Published by Kieron JH, The Reasonable Adjustment
Since our previous post about surge in traffic, The Reasonable Adjustment has received well over 100 visits from anonymised IP addresses, many of which arrived in regular intervals using rotating Cloudflare-routed infrastructure. The pattern strongly suggests deliberate, cloaked monitoring rather than casual or organic browsing.
This behaviour isn’t random. It’s structured, deliberate, and increasingly familiar to those tracking institutional surveillance in digital advocacy.
🧠 What’s Behind the Pattern?
After correlating IP activity, timestamps, and post publication times, the evidence suggests that these visits are part of a deliberate monitoring effort. Key signals include:
- Access spikes shortly after advocacy-related content is published
- Masked IPs that rotate frequently – indicative of proxy or VPN use
- No interaction with site forms, cookies, or content – suggesting passive observation rather than genuine readership
In plain terms, it looks like an entity – or several – are watching closely, but don’t want to leave fingerprints.

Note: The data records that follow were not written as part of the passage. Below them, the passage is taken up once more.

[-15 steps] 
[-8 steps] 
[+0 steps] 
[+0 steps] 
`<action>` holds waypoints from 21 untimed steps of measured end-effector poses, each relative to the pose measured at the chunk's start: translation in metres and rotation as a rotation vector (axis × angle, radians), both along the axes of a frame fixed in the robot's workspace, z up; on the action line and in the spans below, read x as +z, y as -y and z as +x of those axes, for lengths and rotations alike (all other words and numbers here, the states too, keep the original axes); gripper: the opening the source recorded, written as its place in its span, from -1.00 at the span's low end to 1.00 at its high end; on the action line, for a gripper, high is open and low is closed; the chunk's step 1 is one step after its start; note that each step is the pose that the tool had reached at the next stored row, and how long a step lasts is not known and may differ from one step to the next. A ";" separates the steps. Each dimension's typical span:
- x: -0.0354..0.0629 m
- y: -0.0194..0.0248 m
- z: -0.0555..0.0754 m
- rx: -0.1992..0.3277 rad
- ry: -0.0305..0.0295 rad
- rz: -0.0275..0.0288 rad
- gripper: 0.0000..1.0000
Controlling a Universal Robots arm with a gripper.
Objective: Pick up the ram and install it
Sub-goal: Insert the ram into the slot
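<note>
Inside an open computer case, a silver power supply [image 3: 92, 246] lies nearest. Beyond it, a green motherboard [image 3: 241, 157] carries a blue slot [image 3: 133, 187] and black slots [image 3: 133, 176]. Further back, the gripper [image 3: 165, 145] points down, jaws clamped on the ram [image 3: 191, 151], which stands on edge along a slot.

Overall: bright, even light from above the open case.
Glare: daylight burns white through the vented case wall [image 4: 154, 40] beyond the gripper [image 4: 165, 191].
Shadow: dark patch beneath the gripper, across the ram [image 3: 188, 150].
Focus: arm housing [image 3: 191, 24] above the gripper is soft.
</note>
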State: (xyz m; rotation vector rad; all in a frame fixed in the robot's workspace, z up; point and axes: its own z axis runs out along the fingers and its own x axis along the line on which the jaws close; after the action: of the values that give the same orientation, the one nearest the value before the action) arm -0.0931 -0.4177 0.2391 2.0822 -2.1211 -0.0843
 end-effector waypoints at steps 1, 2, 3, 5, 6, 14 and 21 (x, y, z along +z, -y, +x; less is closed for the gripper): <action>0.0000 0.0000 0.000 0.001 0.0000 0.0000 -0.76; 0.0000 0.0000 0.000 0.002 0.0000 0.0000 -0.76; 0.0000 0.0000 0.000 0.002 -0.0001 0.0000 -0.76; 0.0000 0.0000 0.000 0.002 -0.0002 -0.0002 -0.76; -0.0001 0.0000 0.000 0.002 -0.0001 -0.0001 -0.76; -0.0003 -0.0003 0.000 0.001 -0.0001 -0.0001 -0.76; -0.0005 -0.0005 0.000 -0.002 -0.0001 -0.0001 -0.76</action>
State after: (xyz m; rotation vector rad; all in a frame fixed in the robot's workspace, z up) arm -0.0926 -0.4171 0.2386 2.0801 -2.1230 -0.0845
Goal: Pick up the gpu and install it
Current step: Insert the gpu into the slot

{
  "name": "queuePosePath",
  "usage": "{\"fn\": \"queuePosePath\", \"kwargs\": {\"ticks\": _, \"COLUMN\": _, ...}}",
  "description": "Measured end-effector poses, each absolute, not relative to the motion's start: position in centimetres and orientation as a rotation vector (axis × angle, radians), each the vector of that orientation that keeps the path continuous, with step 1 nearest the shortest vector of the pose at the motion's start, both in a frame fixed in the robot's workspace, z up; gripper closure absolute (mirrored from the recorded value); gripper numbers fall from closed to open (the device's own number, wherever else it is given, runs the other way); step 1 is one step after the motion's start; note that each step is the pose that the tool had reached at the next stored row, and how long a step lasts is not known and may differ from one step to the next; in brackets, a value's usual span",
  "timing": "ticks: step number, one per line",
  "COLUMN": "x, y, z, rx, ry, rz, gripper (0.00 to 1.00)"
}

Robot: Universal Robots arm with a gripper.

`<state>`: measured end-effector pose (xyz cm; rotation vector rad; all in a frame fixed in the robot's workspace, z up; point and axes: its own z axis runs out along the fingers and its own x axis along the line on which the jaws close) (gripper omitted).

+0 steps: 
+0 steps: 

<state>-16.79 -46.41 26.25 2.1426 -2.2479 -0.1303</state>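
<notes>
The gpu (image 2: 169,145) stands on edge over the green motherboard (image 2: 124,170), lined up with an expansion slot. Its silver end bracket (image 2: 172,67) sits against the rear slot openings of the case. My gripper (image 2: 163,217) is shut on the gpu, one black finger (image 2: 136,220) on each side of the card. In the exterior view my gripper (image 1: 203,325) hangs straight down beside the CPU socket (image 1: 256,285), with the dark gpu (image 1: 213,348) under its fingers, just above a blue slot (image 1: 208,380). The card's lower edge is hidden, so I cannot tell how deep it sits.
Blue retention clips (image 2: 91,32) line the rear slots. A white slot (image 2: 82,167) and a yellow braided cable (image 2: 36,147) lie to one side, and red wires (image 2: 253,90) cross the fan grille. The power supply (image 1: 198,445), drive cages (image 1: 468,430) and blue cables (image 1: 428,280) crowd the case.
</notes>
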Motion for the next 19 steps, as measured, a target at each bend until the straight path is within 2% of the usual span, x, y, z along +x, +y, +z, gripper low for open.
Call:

🧠 Could It Be a Public Agency?
Possibly. Some of the content on this site critiques the actions of services connected to justice, employment, and social support. It’s conceivable that one or more agencies may be monitoring developments – formally or informally.
Furthermore, the level of technical obfuscation observed – including masked IPs, disabled browser identifiers, and avoidance of analytics scripts – is not typical of public sector infrastructure. While government users do use VPNs, these are generally designed to securely access internal systems, not to anonymise external browsing. Outbound traffic from such systems is usually logged, filtered, and attributable. Most significantly, several of the visits occurred outside standard working hours – including one IP making repeated requests well after 11:00 p.m. This strongly suggests the user was acting outside a typical 9–5 government desktop environment, or was accessing the site through a third-party tool or proxy beyond their organisation’s direct control.
🧠 Could It Be Private Monitoring?
Other likely candidates include:
- Organisations recently named or referenced on this site
- Reputation monitoring firms or PR contractors
- Interested third parties acting proactively to gather insight
Given the precision of the visits, it’s fair to assume the source has a vested interest in staying informed – without leaving a trace.
🧾 Why This Matters
Anonymised traffic isn’t inherently suspicious. But when it arrives in tight, repeating patterns after public criticism or advocacy – and avoids detection by conventional analytics tools – it becomes something more: covert monitoring.
If an organisation wants to observe criticism, it should do so transparently – not from behind digital masks.
This episode reinforces the need for digital self-defence. Front-end stats don’t tell the whole story. Server logs, IP history, and behavioural patterns often reveal far more – especially when someone is watching, but doesn’t want to be seen.